It's a combination of a few things. The silo'd algorithim'ified media environment does hurt. I mean even today LA remains on fire and there's a sizable number of media consumers who think that firetrucks were turned away at the CA border because they violate emissions standards or that Pete Hegseth is absolutely right about there being DEI "quotas" in the military. Zuck and Co have done far more damage with social media as "rage bait" than I think any of us are prepared to accept. I don't have all the answers on how to pull back (honestly I probably sound like old man yelling at cloud but it were up to just me given the damage social media alone does to kids, I'd outright ban all of it in the US or at least add a govt ID age-gate of 18 to everything from YouTube to Meta products) but we've got to deal with the fact that a certain subset of persuadable voters are only reachable at the moment via their algorithimic feeds.

The other piece is just a total lack of perspective and lack of willingness to acknowledge reality. As a millennial I'm well aware that the cost of living has sky rocketed in my life (especially housing). But it seems most people are too stupid to acknowledge that's largely something we've accepted thanks to local politicians (and the GOP at every level) being unwilling to act and home owners embracing the "fuck you I've got mine" attitude. So people think "well 6 years ago my rent was 1200/month, now it's 2350. The economy is terrible!" Except it's not "the economy". It's what we've all accepted from local politicians (which includes some of our Dem politicians in high COL areas) and NIMBYs. A refusal to understand how this works and throw a tantrum over this has gotten us to where we are. Any Dem who would have proposed some kind of national housing movement would have been tarred and feathered as a marxist social communist all day and all night (though Dems get called this even when they embrace conservative ideas so....)
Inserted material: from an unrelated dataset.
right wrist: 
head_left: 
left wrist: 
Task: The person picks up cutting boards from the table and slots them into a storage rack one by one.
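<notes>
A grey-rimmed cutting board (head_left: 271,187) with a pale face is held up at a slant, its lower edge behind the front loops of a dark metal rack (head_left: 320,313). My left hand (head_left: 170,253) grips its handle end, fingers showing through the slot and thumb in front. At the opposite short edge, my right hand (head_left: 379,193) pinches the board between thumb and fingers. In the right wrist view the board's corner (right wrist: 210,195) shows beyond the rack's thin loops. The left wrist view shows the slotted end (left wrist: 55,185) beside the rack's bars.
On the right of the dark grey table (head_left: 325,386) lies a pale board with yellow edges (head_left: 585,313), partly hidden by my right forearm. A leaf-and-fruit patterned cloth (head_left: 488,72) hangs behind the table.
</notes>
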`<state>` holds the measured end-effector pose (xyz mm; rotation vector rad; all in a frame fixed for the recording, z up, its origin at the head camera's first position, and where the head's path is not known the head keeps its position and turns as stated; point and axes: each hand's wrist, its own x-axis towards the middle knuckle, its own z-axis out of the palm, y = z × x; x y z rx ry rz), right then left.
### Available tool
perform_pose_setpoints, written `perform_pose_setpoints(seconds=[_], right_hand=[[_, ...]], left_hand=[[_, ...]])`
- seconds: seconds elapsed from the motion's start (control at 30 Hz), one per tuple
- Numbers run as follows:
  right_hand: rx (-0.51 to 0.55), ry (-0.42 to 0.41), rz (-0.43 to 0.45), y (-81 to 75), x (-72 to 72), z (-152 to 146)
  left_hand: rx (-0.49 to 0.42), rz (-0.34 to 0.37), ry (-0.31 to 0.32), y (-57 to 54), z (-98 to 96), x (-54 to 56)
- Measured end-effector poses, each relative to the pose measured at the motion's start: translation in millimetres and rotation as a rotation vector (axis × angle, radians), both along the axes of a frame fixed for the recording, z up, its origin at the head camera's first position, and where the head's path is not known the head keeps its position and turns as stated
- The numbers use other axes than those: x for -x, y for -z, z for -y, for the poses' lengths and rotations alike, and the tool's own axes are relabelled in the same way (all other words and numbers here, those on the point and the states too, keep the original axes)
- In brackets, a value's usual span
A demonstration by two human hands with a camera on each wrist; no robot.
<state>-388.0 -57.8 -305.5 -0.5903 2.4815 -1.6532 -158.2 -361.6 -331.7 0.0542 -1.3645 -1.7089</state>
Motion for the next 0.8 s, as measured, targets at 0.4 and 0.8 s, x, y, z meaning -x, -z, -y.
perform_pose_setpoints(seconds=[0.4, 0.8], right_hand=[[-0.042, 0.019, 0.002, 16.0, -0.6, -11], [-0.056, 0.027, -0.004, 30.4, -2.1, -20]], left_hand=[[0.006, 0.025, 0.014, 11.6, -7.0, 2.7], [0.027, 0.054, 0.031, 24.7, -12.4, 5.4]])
As a millennial who graduated from college in 2008, it blows my mind that people can think the current economy is bad when so many of us lived through the great recession. THAT was a bad economy and it's not like that was 60 years ago, it was 15ish years ago. There were no jobs, you'd apply and call and network and there was just NOTHING out there for even the smartest and most connected of folks while people were losing or on the verge or losing their house left and right. The Biden economy isn't utopia but it's not anywhere near that and listening to some voters talk about the "feel" of the current economy, you'd think we were in the thick of the financial crisis. I don't know what the solution to this is but to me, this is the other big issue.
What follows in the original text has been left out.